(What is required) Nothing in the listing below should be skipped, so transcribe it all exactly.

(Dataset)
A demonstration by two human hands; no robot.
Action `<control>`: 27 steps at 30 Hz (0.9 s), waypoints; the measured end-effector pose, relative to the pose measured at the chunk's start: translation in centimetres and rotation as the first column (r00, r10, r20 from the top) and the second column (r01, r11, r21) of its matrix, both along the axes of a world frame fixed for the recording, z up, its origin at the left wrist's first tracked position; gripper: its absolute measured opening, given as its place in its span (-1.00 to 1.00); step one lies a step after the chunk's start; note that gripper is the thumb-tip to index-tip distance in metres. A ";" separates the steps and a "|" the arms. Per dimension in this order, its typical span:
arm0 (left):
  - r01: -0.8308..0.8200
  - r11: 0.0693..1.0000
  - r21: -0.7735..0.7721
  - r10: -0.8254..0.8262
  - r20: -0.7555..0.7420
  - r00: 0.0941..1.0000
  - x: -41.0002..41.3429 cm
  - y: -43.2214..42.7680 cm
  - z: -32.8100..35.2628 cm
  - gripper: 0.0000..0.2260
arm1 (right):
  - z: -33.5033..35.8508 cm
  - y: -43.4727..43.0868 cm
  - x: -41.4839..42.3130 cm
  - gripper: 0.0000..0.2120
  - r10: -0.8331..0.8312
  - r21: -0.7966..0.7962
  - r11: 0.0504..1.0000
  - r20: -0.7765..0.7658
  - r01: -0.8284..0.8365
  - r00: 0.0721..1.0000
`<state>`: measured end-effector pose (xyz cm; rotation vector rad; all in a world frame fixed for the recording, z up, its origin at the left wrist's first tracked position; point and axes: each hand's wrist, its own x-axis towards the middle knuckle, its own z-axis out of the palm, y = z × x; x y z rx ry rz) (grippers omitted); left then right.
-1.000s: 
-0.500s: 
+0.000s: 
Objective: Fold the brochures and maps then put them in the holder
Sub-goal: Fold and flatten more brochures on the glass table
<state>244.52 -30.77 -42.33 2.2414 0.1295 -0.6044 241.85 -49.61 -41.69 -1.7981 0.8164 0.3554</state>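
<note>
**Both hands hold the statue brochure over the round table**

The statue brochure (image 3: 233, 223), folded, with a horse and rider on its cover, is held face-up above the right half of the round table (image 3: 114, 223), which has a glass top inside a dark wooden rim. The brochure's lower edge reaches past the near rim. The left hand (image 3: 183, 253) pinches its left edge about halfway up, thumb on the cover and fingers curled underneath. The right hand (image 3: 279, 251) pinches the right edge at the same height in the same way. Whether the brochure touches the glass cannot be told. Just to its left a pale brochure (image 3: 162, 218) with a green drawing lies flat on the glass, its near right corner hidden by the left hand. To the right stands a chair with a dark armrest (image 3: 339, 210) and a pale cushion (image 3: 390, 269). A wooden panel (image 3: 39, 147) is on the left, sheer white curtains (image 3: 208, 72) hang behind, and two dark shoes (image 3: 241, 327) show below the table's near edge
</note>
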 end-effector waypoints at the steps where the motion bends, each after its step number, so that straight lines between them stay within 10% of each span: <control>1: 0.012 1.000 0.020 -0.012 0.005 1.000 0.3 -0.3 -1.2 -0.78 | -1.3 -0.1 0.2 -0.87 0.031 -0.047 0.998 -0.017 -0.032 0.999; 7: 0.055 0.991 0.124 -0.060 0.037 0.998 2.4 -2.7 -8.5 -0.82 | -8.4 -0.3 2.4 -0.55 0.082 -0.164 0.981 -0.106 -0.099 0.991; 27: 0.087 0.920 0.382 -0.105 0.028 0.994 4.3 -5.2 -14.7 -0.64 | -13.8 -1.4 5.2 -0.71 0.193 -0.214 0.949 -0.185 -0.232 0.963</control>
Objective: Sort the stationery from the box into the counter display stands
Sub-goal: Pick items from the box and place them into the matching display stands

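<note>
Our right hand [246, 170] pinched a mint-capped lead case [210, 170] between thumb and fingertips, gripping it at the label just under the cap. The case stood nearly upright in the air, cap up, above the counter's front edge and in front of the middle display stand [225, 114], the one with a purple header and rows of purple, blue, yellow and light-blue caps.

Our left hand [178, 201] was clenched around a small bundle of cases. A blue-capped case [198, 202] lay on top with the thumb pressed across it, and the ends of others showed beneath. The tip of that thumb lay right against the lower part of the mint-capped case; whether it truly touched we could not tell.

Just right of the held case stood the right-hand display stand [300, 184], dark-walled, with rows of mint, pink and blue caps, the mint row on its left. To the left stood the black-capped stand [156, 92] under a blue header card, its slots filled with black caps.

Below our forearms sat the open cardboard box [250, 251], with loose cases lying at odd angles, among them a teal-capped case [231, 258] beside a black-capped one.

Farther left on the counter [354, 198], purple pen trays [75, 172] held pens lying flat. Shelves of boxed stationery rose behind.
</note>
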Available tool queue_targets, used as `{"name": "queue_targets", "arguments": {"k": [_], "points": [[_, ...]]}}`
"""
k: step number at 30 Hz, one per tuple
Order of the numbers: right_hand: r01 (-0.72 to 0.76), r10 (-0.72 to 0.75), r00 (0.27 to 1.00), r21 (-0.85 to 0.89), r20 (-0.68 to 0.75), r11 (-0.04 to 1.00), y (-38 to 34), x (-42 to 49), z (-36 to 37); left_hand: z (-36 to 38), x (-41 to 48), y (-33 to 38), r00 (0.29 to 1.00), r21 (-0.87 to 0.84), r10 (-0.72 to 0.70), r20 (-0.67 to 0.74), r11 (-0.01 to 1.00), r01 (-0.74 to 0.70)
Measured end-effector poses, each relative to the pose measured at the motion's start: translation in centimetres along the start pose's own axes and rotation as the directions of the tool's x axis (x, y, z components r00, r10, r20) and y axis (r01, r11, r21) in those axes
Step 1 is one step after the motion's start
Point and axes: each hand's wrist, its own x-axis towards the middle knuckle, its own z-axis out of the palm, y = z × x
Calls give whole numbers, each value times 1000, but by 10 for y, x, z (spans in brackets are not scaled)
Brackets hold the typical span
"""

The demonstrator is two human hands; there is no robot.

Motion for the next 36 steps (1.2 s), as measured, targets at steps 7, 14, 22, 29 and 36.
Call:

(Finished task)
A demonstration by two human hands; no robot.
Action `<control>`: 27 steps at 30 Hz (0.9 s), waypoints; the measured end-effector pose, relative to the pose measured at the chunk's start: translation in centimetres and rotation as the first column (r00, r10, r20 from the top) and the second column (r01, r11, r21) of its matrix, both along the axes of a world frame fixed for the recording, z up, its origin at the left wrist's first tracked position; gripper: its absolute measured opening, given as its place in its span (-1.00 to 1.00); step one lies a step after the chunk's start; note that gripper is the thumb-tip to index-tip distance in metres. A ";" separates the steps and a "|" the arms. Per dimension in this order, its typical span:
arm0 (left):
  - r01: -0.8308..0.8200
  - r11: 0.0693..1.0000
  - r21: -0.7735..0.7721
  - r10: -0.8254..0.8262
  - r20: -0.7555..0.7420
  - r00: 0.0941..1.0000
  - x: -41.0002..41.3429 cm
  - y: -43.2214..42.7680 cm
  - z: -32.8100..35.2628 cm
  - gripper: 0.0000..0.2260
arm1 (right):
  - z: -33.5033..35.8508 cm
  - y: -43.4727..43.0868 cm
  - x: -41.4839..42.3130 cm
  - gripper: 0.0000..0.2120
  - r10: -0.8331..0.8312
  - r21: -0.7966..0.7962
  - r11: 0.0504..1.0000
  - r20: -0.7765..0.7658
  - r01: -0.8284..0.8365
  - r00: 0.0721..1.0000
`<state>`: measured end-effector pose (xyz cm; rotation vector rad; all in a world frame fixed for the recording, z up, its origin at the left wrist's first tracked position; point and axes: each hand's wrist, its own x-axis towards the middle knuckle, its own z-axis out of the palm, y = z × x; x y z rx ry rz) (grippers omitted); left then right.
-1.000s: 
-0.500s: 
+0.000s: 
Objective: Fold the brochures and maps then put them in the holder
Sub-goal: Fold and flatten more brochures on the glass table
<state>244.52 -30.77 -42.33 2.2414 0.1295 -0.6044 241.85 -49.61 -41.69 -1.7981 0.8164 0.3554</state>
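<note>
**Both hands hold the statue brochure over the round table**

The statue brochure (image 3: 233, 223), folded, with a horse and rider on its cover, is held face-up above the right half of the round table (image 3: 114, 223), which has a glass top inside a dark wooden rim. The brochure's lower edge reaches past the near rim. The left hand (image 3: 183, 253) pinches its left edge about halfway up, thumb on the cover and fingers curled underneath. The right hand (image 3: 279, 251) pinches the right edge at the same height in the same way. Whether the brochure touches the glass cannot be told. Just to its left a pale brochure (image 3: 162, 218) with a green drawing lies flat on the glass, its near right corner hidden by the left hand. To the right stands a chair with a dark armrest (image 3: 339, 210) and a pale cushion (image 3: 390, 269). A wooden panel (image 3: 39, 147) is on the left, sheer white curtains (image 3: 208, 72) hang behind, and two dark shoes (image 3: 241, 327) show below the table's near edge
</note>
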 end-effector waypoints at the steps where the motion bends, each after its step number, so that straight lines between them stay within 10% of each span: <control>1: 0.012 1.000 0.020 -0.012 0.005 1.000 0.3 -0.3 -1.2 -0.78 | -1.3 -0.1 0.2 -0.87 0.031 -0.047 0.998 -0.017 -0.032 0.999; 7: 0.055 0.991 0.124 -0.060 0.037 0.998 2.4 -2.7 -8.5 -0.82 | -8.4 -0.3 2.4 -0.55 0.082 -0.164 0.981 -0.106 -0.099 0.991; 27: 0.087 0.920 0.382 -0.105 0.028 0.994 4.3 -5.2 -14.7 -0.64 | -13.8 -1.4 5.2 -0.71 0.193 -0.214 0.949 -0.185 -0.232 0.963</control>
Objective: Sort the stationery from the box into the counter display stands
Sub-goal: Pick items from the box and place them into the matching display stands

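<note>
Our right hand [246, 170] pinched a mint-capped lead case [210, 170] between thumb and fingertips, gripping it at the label just under the cap. The case stood nearly upright in the air, cap up, above the counter's front edge and in front of the middle display stand [225, 114], the one with a purple header and rows of purple, blue, yellow and light-blue caps.

Our left hand [178, 201] was clenched around a small bundle of cases. A blue-capped case [198, 202] lay on top with the thumb pressed across it, and the ends of others showed beneath. The tip of that thumb lay right against the lower part of the mint-capped case; whether it truly touched we could not tell.

Just right of the held case stood the right-hand display stand [300, 184], dark-walled, with rows of mint, pink and blue caps, the mint row on its left. To the left stood the black-capped stand [156, 92] under a blue header card, its slots filled with black caps.

Below our forearms sat the open cardboard box [250, 251], with loose cases lying at odd angles, among them a teal-capped case [231, 258] beside a black-capped one.

Farther left on the counter [354, 198], purple pen trays [75, 172] held pens lying flat. Shelves of boxed stationery rose behind.
</note>
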Available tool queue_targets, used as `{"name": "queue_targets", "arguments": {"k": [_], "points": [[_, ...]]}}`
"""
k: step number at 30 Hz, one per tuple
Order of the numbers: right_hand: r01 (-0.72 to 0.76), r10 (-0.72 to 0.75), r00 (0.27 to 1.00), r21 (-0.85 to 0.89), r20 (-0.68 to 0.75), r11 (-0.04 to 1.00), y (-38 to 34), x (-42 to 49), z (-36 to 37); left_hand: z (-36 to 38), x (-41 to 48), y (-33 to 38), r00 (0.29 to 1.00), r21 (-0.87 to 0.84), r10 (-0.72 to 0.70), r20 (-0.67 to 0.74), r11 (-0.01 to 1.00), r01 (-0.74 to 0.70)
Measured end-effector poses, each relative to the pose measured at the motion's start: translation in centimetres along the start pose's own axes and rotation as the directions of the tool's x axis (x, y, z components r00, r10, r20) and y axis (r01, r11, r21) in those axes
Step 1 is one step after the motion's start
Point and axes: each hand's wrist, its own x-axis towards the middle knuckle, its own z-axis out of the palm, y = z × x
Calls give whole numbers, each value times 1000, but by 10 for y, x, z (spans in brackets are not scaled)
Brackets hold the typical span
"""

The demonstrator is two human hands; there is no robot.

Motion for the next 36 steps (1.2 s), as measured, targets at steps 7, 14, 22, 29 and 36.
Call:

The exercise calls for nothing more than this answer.